# About the size of Roubaix 1.3 frame..



## pooq (Aug 7, 2015)

I am 164 cm tall and 76 cm inseam. I try the XS/S size of Roubaix 1.3 /2015. It has very few centimeters between the top tube and my crotch. However the reach distance is fine, not too far. Can I ride this bikes? This is the smallest size but I love it at first sight.


----------



## joeinchi (Sep 24, 2010)

Very nice bike. Fuji Roubaix 1.3 review - BikeRadar USA

It has a relatively horizontal top tube, so it provides less clearance than other bikes with a more "sloped" top tube. Many people prefer the latter for the additional relief but, from a riding comfort standpoint, it doesn't matter.

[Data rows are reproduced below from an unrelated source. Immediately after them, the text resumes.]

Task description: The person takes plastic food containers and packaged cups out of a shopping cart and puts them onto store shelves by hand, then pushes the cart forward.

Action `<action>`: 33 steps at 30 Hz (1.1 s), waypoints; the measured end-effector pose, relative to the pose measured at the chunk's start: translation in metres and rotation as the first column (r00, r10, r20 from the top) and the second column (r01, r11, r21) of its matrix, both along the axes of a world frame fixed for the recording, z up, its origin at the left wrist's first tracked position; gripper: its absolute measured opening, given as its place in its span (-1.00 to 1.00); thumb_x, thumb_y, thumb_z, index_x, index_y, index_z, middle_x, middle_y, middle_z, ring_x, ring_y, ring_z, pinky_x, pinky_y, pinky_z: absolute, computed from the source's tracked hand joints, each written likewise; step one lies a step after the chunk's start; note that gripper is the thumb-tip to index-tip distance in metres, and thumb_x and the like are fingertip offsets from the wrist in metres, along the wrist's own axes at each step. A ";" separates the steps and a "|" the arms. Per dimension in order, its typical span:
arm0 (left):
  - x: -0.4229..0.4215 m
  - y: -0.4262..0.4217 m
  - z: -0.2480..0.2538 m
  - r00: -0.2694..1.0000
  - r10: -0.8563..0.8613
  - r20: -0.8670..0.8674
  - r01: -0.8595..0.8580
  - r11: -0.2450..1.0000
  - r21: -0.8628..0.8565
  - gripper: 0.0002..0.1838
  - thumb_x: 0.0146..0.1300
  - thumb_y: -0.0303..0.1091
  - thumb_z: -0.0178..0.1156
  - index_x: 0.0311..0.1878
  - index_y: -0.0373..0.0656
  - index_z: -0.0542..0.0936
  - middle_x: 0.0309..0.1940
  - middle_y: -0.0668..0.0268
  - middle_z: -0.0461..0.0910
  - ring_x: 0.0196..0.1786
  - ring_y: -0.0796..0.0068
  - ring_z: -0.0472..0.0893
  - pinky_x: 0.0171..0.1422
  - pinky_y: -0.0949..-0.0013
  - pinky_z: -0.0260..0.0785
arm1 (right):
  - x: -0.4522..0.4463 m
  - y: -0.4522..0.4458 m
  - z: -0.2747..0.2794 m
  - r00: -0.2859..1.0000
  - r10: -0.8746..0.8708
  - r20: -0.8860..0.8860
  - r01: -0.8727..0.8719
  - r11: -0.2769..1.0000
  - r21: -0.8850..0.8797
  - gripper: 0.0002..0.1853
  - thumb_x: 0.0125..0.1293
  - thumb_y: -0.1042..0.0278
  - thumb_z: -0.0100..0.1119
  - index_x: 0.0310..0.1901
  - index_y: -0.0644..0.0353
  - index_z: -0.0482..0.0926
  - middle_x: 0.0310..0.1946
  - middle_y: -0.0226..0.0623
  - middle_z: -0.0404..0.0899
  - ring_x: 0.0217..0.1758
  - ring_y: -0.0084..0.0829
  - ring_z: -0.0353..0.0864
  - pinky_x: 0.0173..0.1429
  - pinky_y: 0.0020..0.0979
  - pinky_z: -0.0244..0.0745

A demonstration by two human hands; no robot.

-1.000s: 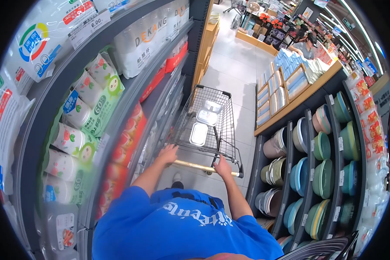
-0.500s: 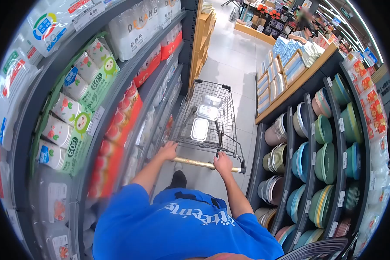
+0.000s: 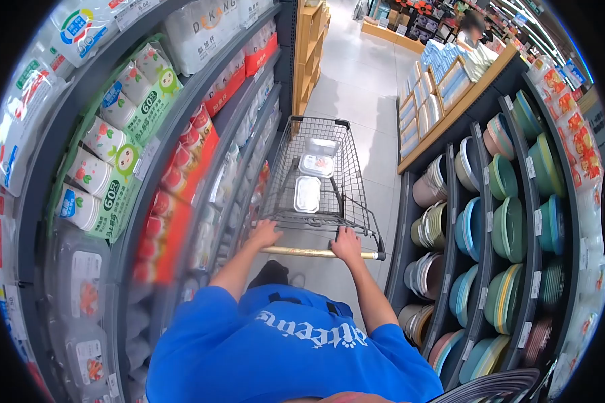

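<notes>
A wire shopping cart [image 3: 356, 181] stands in front of me, its pale handle bar running crosswise near my waist. My left hand [image 3: 265, 235] rests at the bar's left end, fingers bent over it. Nearer the right end, my right hand [image 3: 346, 244] is wrapped round the bar. Inside the basket lie a white lidded tray [image 3: 307, 195] and, farther forward, a second white container [image 3: 317, 165] with a clear part beside it.
Shelves on the left hold packs of paper cups [image 3: 107, 140] and red-wrapped packs [image 3: 181, 164]. Stacked bowls [image 3: 508, 230] fill the right shelves. Beyond them is a wooden display of folded cloths [image 3: 450, 87], with a person [image 3: 471, 30] behind it.
The shelves on both sides have slid toward me as the cart moved forward along the aisle. Both hands have stayed on the handle bar. The view has shifted slightly.
</notes>
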State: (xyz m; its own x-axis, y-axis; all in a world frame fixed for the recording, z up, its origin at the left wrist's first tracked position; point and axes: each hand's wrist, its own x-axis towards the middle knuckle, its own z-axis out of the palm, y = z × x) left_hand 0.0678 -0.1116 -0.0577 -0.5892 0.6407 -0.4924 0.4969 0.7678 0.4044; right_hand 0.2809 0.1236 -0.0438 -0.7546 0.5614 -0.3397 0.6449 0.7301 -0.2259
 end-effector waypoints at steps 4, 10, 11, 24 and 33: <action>0.008 -0.018 -0.024 0.998 0.039 0.048 -0.047 0.982 0.183 -0.35 0.32 -0.01 0.23 0.38 -0.16 0.42 0.14 0.04 0.56 0.32 0.02 0.45 0.38 0.02 0.32 | 0.012 -0.020 0.003 0.998 -0.026 -0.060 0.025 0.999 -0.026 -0.32 0.22 0.12 0.27 0.29 0.29 0.31 0.25 -0.02 0.41 0.33 -0.04 0.42 0.28 0.02 0.44; 0.033 -0.056 -0.072 0.930 0.225 0.291 -0.339 0.830 0.442 -0.31 0.27 -0.29 0.31 0.44 -0.16 0.29 -0.10 0.11 0.64 -0.07 0.22 0.66 0.05 0.22 0.49 | 0.027 -0.048 -0.008 0.974 -0.054 -0.221 0.055 0.998 0.000 -0.33 0.23 0.21 0.30 0.30 0.31 0.28 0.14 0.11 0.49 0.28 0.01 0.47 0.23 -0.03 0.49; 0.036 -0.064 -0.079 0.921 0.251 0.299 -0.370 0.804 0.465 -0.29 0.27 -0.35 0.31 0.46 -0.15 0.26 -0.12 0.15 0.64 -0.12 0.32 0.66 -0.03 0.28 0.50 | 0.028 -0.051 -0.018 0.962 -0.056 -0.266 0.061 0.998 0.011 -0.33 0.23 0.22 0.30 0.29 0.32 0.27 0.10 0.14 0.52 0.24 0.04 0.51 0.21 -0.03 0.51; 0.068 -0.184 -0.048 0.757 0.255 0.601 -0.580 0.685 0.440 -0.39 0.27 -0.44 0.25 0.41 -0.13 0.38 -0.10 0.18 0.64 -0.10 0.40 0.69 -0.03 0.36 0.53 | 0.040 -0.171 -0.069 0.926 -0.235 -0.296 0.210 0.971 -0.112 -0.12 0.25 0.31 0.22 0.52 0.22 -0.03 0.12 -0.02 0.51 -0.03 0.07 0.64 0.00 0.05 0.53; 0.074 -0.265 -0.051 0.785 0.276 0.554 -0.555 0.711 0.433 -0.52 0.31 -0.41 0.19 0.31 -0.19 0.49 -0.18 0.20 0.69 -0.16 0.42 0.74 -0.16 0.37 0.55 | 0.064 -0.262 -0.070 0.861 -0.284 -0.421 0.196 0.951 -0.240 -0.37 0.25 0.36 0.20 0.39 0.14 0.37 -0.22 -0.14 0.62 -0.16 -0.06 0.67 -0.07 -0.04 0.52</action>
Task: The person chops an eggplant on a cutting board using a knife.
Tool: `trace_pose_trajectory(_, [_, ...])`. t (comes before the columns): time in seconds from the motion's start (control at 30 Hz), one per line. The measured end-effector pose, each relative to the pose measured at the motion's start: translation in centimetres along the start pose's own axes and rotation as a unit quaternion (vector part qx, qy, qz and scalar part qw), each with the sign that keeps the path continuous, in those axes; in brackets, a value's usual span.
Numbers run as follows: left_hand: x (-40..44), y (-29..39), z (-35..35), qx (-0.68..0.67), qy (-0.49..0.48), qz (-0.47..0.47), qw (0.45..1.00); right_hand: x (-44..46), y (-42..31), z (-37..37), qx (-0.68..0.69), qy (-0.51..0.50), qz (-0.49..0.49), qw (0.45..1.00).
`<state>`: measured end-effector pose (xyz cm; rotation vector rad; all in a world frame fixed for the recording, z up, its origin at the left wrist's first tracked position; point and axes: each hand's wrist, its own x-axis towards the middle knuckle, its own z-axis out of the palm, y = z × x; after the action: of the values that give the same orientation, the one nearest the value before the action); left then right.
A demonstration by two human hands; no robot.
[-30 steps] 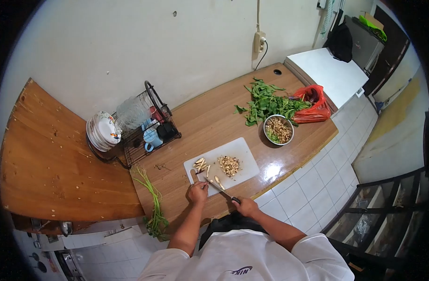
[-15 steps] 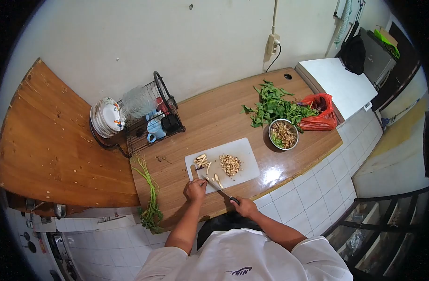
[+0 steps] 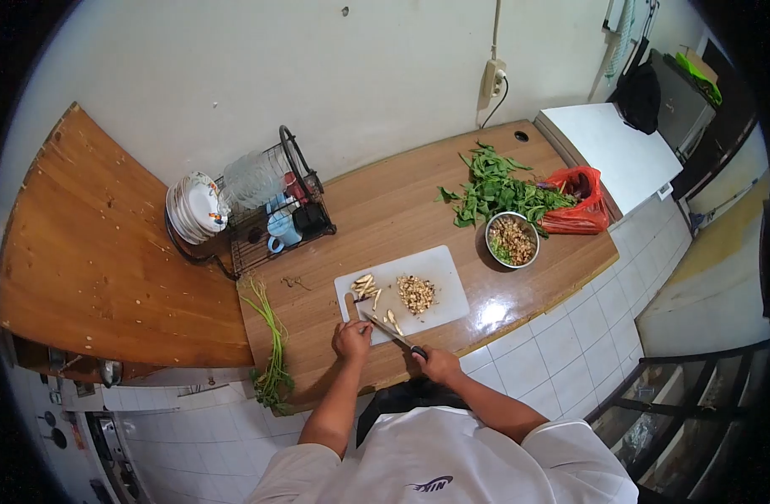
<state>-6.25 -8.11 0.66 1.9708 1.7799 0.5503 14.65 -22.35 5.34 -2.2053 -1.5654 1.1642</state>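
Note:
My right hand (image 3: pixel 438 364) is wrapped round the black handle of a kitchen knife (image 3: pixel 392 332). The blade slants up and left over the near edge of a white cutting board (image 3: pixel 450 284), its tip close to my left fingers. At the board's near left corner, my left hand (image 3: pixel 351 339) has its fingers bent together; whatever they pinch is too small to make out. Pale, finger-like pieces (image 3: pixel 364 286) lie on the left of the board, with a few more (image 3: pixel 392 319) just beyond the blade. A heap of small chopped bits (image 3: pixel 416 294) sits mid-board.
A metal bowl (image 3: pixel 512 266) of chopped food stands to the right, beside leafy greens (image 3: pixel 494 189) and a red plastic bag (image 3: pixel 580 220). Green stalks (image 3: pixel 274 353) lie at the left. Behind them stands a dish rack (image 3: pixel 255 250) with plates (image 3: pixel 196 210), glasses and cups.
The knife blade has turned slightly, showing more of its flat side, and its tip has shifted a little up and left. My left hand stays at the board's corner.

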Motion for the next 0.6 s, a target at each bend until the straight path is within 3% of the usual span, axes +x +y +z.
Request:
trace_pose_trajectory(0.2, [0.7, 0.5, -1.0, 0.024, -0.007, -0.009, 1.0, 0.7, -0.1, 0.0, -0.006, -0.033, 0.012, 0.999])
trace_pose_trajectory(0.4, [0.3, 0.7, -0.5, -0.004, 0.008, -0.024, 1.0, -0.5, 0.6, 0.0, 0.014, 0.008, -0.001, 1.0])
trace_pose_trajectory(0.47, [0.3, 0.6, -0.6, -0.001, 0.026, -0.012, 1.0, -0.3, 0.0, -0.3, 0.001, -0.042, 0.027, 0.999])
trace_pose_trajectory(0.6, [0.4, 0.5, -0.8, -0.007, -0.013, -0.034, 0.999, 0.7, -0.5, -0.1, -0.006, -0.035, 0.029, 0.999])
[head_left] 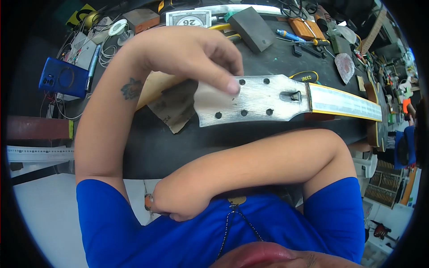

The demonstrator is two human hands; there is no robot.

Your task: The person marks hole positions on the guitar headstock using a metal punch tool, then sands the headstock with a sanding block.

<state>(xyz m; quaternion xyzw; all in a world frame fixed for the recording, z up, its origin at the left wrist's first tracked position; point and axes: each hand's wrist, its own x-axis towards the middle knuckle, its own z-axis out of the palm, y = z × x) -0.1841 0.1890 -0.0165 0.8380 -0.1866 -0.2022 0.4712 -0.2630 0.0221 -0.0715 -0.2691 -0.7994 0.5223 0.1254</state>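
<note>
Loosely curled, the left hand (201, 56) arches over the headstock (259, 98), thumb and fingers apart; whether the thumb touches the surface, I cannot tell. The right hand (178, 201) is closed in a fist by the shirt (178, 241), beyond the near edge of the worktop (154, 154); something small and orange shows beside it, and whether it is gripped is unclear. A bare dark strip lies between the headstock and the right forearm, and runs left toward the other arm. Room is tighter on the far side, where a grey block (252, 29) and tools stand near. Sandpaper (176, 107) lies against the headstock's left end; a phone (65, 77) sits well apart, farther left.

Silvery and streaked, the headstock has dark round holes along both sides and a slot near the neck (344, 102), which extends right, pale with yellow edges.
</note>
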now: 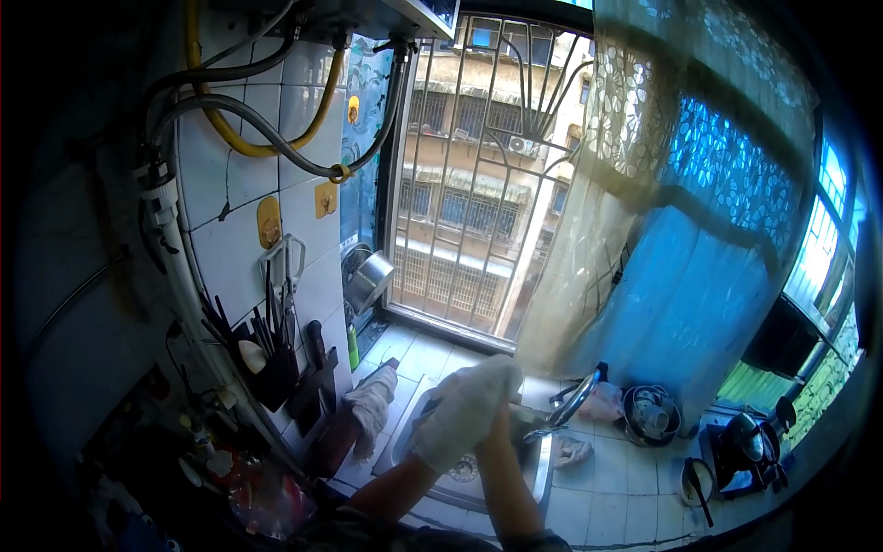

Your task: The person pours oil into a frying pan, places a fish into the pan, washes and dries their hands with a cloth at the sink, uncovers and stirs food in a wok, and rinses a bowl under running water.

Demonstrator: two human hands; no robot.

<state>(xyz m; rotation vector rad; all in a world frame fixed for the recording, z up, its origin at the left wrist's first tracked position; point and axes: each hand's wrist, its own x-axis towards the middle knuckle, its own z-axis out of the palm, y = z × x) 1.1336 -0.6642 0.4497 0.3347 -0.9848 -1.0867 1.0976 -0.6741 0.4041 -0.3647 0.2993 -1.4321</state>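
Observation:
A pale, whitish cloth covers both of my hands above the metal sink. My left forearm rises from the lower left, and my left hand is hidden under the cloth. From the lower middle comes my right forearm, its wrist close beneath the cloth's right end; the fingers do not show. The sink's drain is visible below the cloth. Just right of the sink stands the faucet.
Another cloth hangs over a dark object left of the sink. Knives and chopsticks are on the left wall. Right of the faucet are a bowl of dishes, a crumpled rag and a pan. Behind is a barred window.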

That said, the XS/S might be too small for someone of your height (5' 4-1/2") and inseam (30"). The most important dimension for bike fit is Effective Top Top (horizontal).

ETT for XS/S = 505mm
ETT for S = 515mm

The standover height is 22mm higher for the Small, so you will have less crotch clearance but I would definitely test ride that size. The XS/S bikes are usually chosen by cyclist who are closer to 152cm (5' 0").

Good luck and make sure you get assistance from a sales person or friend familiar with cycling if you're not comfortable making this call.


----------



## pooq (Aug 7, 2015)

joeinchi said:


> Very nice bike. Fuji Roubaix 1.3 review - BikeRadar USA
> 
> It has a relatively horizontal top tube, so it provides less clearance than other bikes with a more "sloped" top tube. Many people prefer the latter for the additional relief but, from a riding comfort standpoint, it doesn't matter.
> 
> ...



Would it be better if I choose XS and change the stem from 90 to 100 mm? So ETT will be extended and better crotch and balls clearance. Thank you


----------



## joeinchi (Sep 24, 2010)

Which bike you choose will be a matter of personal preference. They are very similar in size, so both should fit you. So it's up to you to decide if standover clearance is the most important criteria. If that's the case, then the XS wins.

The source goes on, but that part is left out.